Anyone else try the Rustoleum method?


----------



## CTValleyRR (Jul 26, 2014)

My, you have a lot of oars to put in, but this time I think you dropped it while still a good ways up the creek.

First of all, you're making a lot of assumptions here, and even though I'm sure they are based on your past experience, I'm not sure they're all that valid. First of all, I think it's a huge mistake to rush. Spend some quality time with your design, and take the time necessary to lay smooth, level, and kink-free trackwork. Unless you have a small layout, or are uncannily precise, you're probably not doing yourself any favors by slapping track down in 45 minutes. Take the time to do a good job, and you will be thankful you did. Then test it for a while, and make sure it works the way you want it to, both in terms of performance and operations. THEN, and only then, are you ready for ballast.

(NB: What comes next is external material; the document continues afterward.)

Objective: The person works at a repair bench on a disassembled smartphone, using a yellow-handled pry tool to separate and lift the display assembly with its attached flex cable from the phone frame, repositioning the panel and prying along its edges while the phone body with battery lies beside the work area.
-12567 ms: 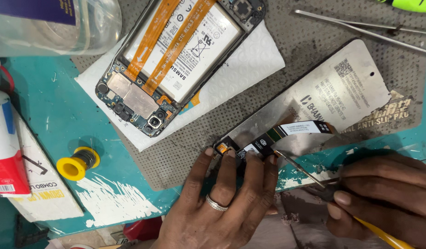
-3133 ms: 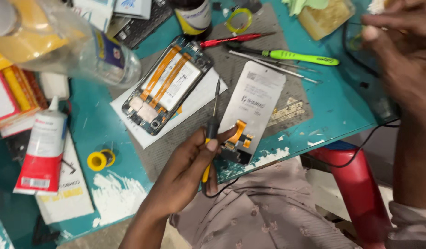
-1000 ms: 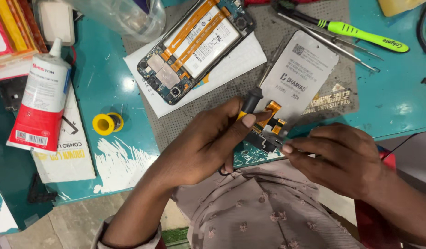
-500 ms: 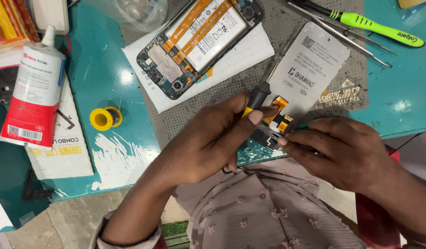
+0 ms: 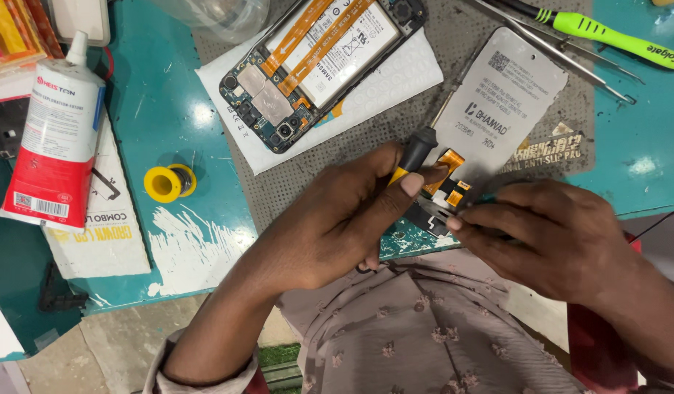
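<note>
Gripping a black-and-yellow screwdriver [image 5: 417, 153] in the left hand [image 5: 337, 219], fingers curled tight round its handle, shaft angling up across the grey mat [image 5: 424, 95]. Pressing down with the right hand [image 5: 548, 241], fingertips together on a small dark flex part [image 5: 433, 219] at the table's [image 5: 169, 87] near edge, just below an orange ribbon connector [image 5: 446, 164] hanging from the silver display panel [image 5: 501, 109]. Lying face down on the mat, that panel – carrying a small square code and dark lettering on its back. Resting further up on a white sheet [image 5: 395, 76], an opened phone [image 5: 315, 66] showing its battery, two orange strips and circuit board. Blocking part of the panel's lower corner, both hands. Lying to the upper right, a green-handled tool [image 5: 614, 40] beside thin metal tweezers [image 5: 563, 51]. Standing out on the far left, a white tube with a red lower band [image 5: 56, 138] – tipped over on white cardboard [image 5: 96, 211]. Sitting between tube and mat, a yellow spool [image 5: 165, 182] on the teal surface.
</note>
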`<state>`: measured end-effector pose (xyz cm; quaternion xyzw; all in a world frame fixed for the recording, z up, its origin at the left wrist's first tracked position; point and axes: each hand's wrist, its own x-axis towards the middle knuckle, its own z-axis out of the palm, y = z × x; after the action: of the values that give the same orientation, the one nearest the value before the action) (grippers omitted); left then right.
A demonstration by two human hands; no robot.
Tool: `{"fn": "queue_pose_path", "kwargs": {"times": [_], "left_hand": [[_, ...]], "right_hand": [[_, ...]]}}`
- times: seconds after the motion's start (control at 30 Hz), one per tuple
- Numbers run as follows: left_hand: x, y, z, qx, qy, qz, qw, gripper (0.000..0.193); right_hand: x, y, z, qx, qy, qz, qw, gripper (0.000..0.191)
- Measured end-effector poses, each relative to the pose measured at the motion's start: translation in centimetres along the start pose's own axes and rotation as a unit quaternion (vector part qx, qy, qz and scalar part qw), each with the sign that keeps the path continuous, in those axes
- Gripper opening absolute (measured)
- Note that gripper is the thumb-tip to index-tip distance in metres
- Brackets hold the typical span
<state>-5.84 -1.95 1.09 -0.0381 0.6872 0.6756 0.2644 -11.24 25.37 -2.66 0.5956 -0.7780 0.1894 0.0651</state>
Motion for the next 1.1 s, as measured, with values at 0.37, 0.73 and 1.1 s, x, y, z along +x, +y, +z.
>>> {"fn": "queue_pose_path", "kwargs": {"times": [0.37, 0.73, 1.1], "left_hand": [[-0.5, -0.8, 0.3, -0.011, 0.005, -0.032, 0.999, 0.039], [-3.0, 0.6, 5.0, -0.233, -0.010, 0.155, 0.960, 0.022], [-1.4, 1.8, 10.5, -0.377, -0.100, 0.120, 0.913, 0.029]], "right_hand": [[-3.4, 1.4, -3.6, -0.036, 0.054, 0.307, 0.949, 0.010], [-10.3, -3.4, 0.8, 0.140, 0.305, 0.445, 0.830, 0.019], [-5.8, -9.2, 12.3, 0.617, 0.438, 0.464, 0.461, 0.021]]}}
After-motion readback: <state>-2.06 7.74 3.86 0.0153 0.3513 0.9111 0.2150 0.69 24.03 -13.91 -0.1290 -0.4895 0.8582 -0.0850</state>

Provided that you have used the more or less accepted method of gluing your ballast down, using either diluted white glue or matte medium, then you have grossly overestimated the difficulty of removing the ballast from your track. Soak it in warm water and knock off the few remaining pieces. But if you're going to reapply the ballast anyway, you don't really NEED to get all the old ballast off. Just touch it up.

On the premolded roadbed, that comes in two types -- the stuff that is already attached to the track, which is made from hard plastic and cast with the proper indentations for the ties (and, out of curiosity, why do you use the British terms -- sleepers -- if you're from Texas?), or shaped pieces of foam rubber or cork, which sit under the ties. As far as I know, the pre-molded stuff isn't sold separately from the track it is used with.

Certainly, the Rustoleum method is an option. My experience with the textured paint is that it is not nearly textured enough, and too uniform in color, to make a convincing looking ballast, and the grains are far too big to look good. But if you want something that just suggests ballast without being all that realistic, then it's fine.

But "no fuss, no muss"? Hardly. You would have to mask off your rails and ties, as well as the terrain on either side. Personally, although I hate doing it, I've never had any issue ballasting track and getting it to look good. Perhaps others have a different experience, but I think you greatly exaggerate the difficulty of spreading and gluing down ballast. My problem is that it's boring, not that it's hard.


----------



## Nikola (Jun 11, 2012)

Diversity is good. Plenty of materials and techniques. While I have been using coffee grounds on my minuscule HO layout, I can see this technique to permit quickly covering a great deal of linear feet of track. Sometimes quick is good.


----------



## traction fan (Oct 5, 2014)

*Removing ballast*



Chops said:


> I've been perusing some of the new layout threads with some interest; certainly no shortage of imagination! Sticking my oar in, I procrastinated on the ballast problem for about two years while building up "Henley." _Wow, am I glad I did. _
> 
> 1. After two years of track laying and testing, I pulled the whole thing up in 45 minutes
> 
> ...


Chops;

Use Rustoleum, or whatever method you wish. It's your railroad.
I use ballast. I have also had occasion to remove ballast, that had been fastened with diluted white glue, from track. It's not that difficult. I soak the track in warm water, then use an old toothbrush to get it out of the area between ties. Takes about 15 minutes, not "enormous hours."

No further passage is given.